During the fiscal year ended May 31, 2002, the Company recorded a
$1,622,700 impairment of goodwill that arose as part of the purchase of an
additional 1,105,499 shares of RMG common stock. These shares of stock were
purchased by issuing 910,320 shares of the Company's common stock pursuant to
conversion rights granted RMG private placement investors.

During fiscal 2001, the Company recorded an impairment on its mineral
properties of $123,800 in YSFC. As of December 31, 2003, management believes no
further impairment is necessary and that the fair market of remaining assets
exceeds the carrying value. See Note F for further discussion.

FAIR VALUE OF FINANCIAL INSTRUMENTS

The carrying amount of cash equivalents, receivables, other current assets,
accounts payable and accrued expenses approximates fair value because of the
short-term nature of those instruments. The recorded amounts for short-term and
long-term debt, approximate fair market value due to the variable nature of the
interest rates on the short term debt, and the fact that interest rates remain
generally unchanged from issuance of the long term debt.

REVENUE RECOGNITION

Revenues from real estate operations are from the rental of office space in
office buildings in Riverton, Wyoming. Airport operations consist of the sale of
aviation fuel, repair and maintenance of aircraft and rental of hanger space.
All these revenues are reported on a gross revenue basis and are recorded at the
time the service is provided.

The Company, through its subsidiary, RMG, utilizes the entitlements method
of accounting for natural gas revenues whereby revenues are recognized as the
Company's share of the gas is produced and delivered to a purchaser based upon
its working interest in the properties. The Company will record a receivable
(payable) to the extent that it receives less (more) than its proportionate
share of the gas revenues.

Revenues from mineral sales consist of the sale of uranium to a delivery
contract and the sale of that contract to a third party supplier. The sale of
uranium is reported on a net basis.
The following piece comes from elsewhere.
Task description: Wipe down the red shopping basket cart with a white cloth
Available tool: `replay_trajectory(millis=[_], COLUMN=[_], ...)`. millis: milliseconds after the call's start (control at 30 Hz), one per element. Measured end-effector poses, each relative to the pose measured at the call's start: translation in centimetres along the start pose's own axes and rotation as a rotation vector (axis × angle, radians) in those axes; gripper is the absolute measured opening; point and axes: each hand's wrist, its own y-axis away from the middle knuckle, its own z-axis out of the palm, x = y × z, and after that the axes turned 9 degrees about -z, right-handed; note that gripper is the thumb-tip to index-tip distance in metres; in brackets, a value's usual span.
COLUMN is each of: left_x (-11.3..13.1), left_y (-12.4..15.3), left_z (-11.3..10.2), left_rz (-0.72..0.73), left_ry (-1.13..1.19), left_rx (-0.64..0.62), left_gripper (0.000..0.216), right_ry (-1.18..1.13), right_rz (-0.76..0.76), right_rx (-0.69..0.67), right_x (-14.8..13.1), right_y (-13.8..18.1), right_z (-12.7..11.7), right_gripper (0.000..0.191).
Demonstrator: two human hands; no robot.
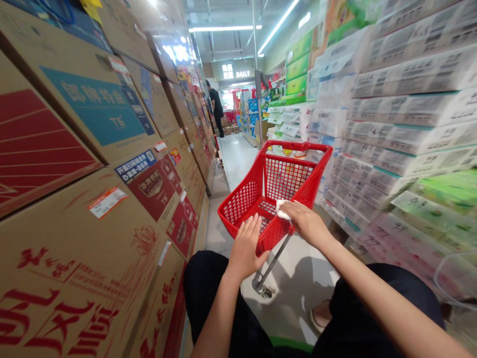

The Company has not produced any uranium
from its properties during the period covered by the enclosed financial
statements and during the year ended May 31, 2001 purchased all uranium
delivered under its supply contracts from the open market as all the Company's
uranium operations are shut down.

Mineral royalties which are non-refundable are recognized as revenue when
received (see Note F).

Management fees are recorded as a percentage of actual costs for services
provided for subsidiaries and partnerships for which the Company provides
management services. The Company is also paid a management fee for overseeing
oil production on the Fort Peck Reservation in Montana. Management fees are
recorded when the service is provided.


-69-


U.S. ENERGY CORP. AND SUBSIDIARIES

NOTES TO CONSOLIDATED FINANCIAL STATEMENTS
DECEMBER 31, 2003 AND 2002, MAY 31, 2002 AND MAY 31, 2001
(Continued)

STOCK BASED COMPENSATION

SFAS 123, "Accounting for Stock-Based Compensation," ("SFAS 123") defines a
fair value based method of accounting for employee stock options or similar
equity instruments. However, SFAS 123 allows the continued measurement of
compensation cost for such plans using the intrinsic value based method
prescribed by APB Opinion No. 25, "Accounting for Stock Issued to Employees"
("APB 25"), provided that pro forma disclosures are made of net income or loss
and net income or loss per share, assuming the fair value based method of SFAS
123 had been applied. The Company has elected to account for its stock-based
compensation plans under APB 25; accordingly, for purposes of the pro forma
disclosures presented below, the Company has computed the fair values of all
options granted using the Black-Scholes pricing model and the following weighted
average assumptions:





Year Ended Seven Months ended
December 31, December 31, Year ended May 31,
------------- ------------- ---------------------

2003 2002 2002 2001
------ ------ ------ -----

Risk-free interest rate 5.61% 4.4% 5.6% 4.29%
Expected lives (years) 7 8.5 10 10
Expected volatility 58.95% 50.38% 62.65% 73.1%
Expected dividend yield -- -- -- --


To estimate expected lives of options for this valuation, it was assumed
options will be exercised at the end of their expected lives. All options are
initially assumed to vest. Cumulative compensation cost recognized in pro forma
net income or loss with respect to options that are forfeited prior to vesting
is adjusted as a reduction of pro forma compensation expense in the period of
forfeiture.

If the Company had accounted for its stock-based compensation plans in
accordance with SFAS 123, the Company's net (loss) income and pro forma net loss
per common share would have been reported as follows:





Year Ended Seven Months Ended

December 31, December 31, Year Ended May 31,
-----------------------------
2003 2002 2002 2001
-------------- -------------- --------------- ------------

Net (loss) income to common shareholders
as reported $ (5,810,100) $ (3,840,100) $ (6,267,600) $ 1,771,200
Deduct: Total stock based employee
expense determined under fair
value based method (652,900) (1,410,850) (3,079,700) (2,746,600)
-------------- -------------- --------------- ------------
Pro forma net loss $ (6,463,000) $ (5,250,950) $ (9,347,300) $ (975,400)
============== ============== =============== ============

As reported, Basic $ (.52) $ (.36) $ (.67) $ .23
As reported, Diluted $ (.52) $ (.36) $ (.67) $ .21
Pro forma, Basic $ (.58) $ (.49) $ (1.01) $ (.12)
Pro forma, Diluted $ (.58) $ (.49) $ (1.01) $ (.12)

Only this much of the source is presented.